Per tornare al Lautréamont, comprendiamo ora cosa intende Bachelard, quando definisce la poesia dei Chants de Maldoror un grido fermato nel suo diapason, un gesto bloccato nel momento della sua massima tensione, lingua istantanea che immobilizza l’attimo culminante dell’espressione energetica e lo traspone in figura. Grido e gesto sono forze che si tramutano, nel momento della massima tensione, in forme, in immagini.
Questo è il potere irrealizzante, o meglio, surrealizzante dell’immaginazione poetica, questo è l’istante complesso, il tempo immobilizzato, fermato, che cattura forze, spinte, pulsioni, che altrimenti si disperderebbero e si spegnerebbero nel mero flusso vitale, e le traspone nella surrealtà dell’immagine. E l’istante è il tempo dell’immagine perché l’istante è il tempo del nuovo, il tempo in cui il movimento inizia e muore, in una incessante ripresa.
L’iconoclastia di Bachelard: immagine formale e immagine dinamica
Qui appare in tutta la sua originalità la concezione bachelardiana dell’immaginazione e la sua distinzione fra immaginazione formale, da un lato, e immaginazione materiale e dinamica, dall’altro. Se l’immagine cattura o cristallizza una tensione o una forza, e in questo senso ferma nella surrealtà un movimento che si sarebbe disperso nella realtà (traspone la successione o la diacronia in sincronia), essa, per sua stessa natura, o meglio per ciò che in Bachelard è la surrealtà, potenza di rinnovamento, non può che essere, a sua volta, forza di attivazione. Non per riconsegnare al reale una forza che da esso deriva, ma per dinamizzare l’immaginazione che riceve queste immagini. L’immagine poetica è tale perché è una forma che muore accendendo l’immaginazione di chi la riceve. È questo il senso del Bachelard lettore di poeti.

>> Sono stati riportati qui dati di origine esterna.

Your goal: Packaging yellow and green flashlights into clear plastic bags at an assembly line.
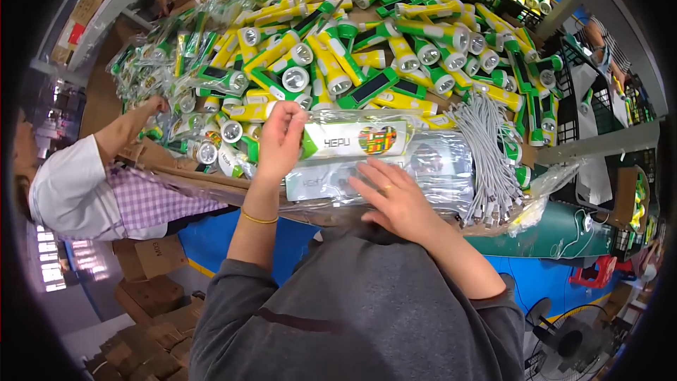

La surrealtà non è il luogo in cui si accumulano in bella mostra le immagini poetiche, una sfera separata dove soggiornare nella piacevole contemplazione di belle immagini. è il luogo in cui le immagini-forme nascono e muoiono come tali perché regalano la loro forza all’immaginazione del lettore. L’iconoclastia dell’immaginazione riguarda il reale e l’immagine stessa nella misura in cui questa si prostituisce con la sua (del reale) temporalità, nella misura in cui ambisce a diventarne un pezzo. Non possiamo non ricordare, qui, la benjaminiana distruzione dell’apparenza storica che pretende di imporsi come la vera apparenza. L’immagine formale è rifiutata da Bachelard perché è contro il potere dell’immaginazione, contro la sua libertà, perché la forza dell’immaginazione eccede sempre la forma, qualunque forma, in cui essa si cristallizza. Come tutti quelli che hanno pensato profondamente l’immagine, Bachelard è iconoclasta, distruttore di immagini, come Benjamin, che ha pensato profondamente la storia, è antistoricista. Se si vuol essere creatori, bisogna distruggere, come insegna sempre Benjamin, se si vuol essere libertari, bisogna negare: l’iconoclastia di Bachelard è un no pronunciato alle immagini che pretendono di spegnere la capacità di immaginare, proponendosi come immagini definitive, l’antistoricismo di Benjamin è un no pronunciato contro un progresso che spegne la capacità di agire liberamente, per sostituirla con la capacità di avanzare con la corrente. L’immaginazione, per Bachelard, è a un tempo la capacità di formare e di deformare, non nel senso di distruggere la forma verso l’informe, ma in quello di creare un’altra forma.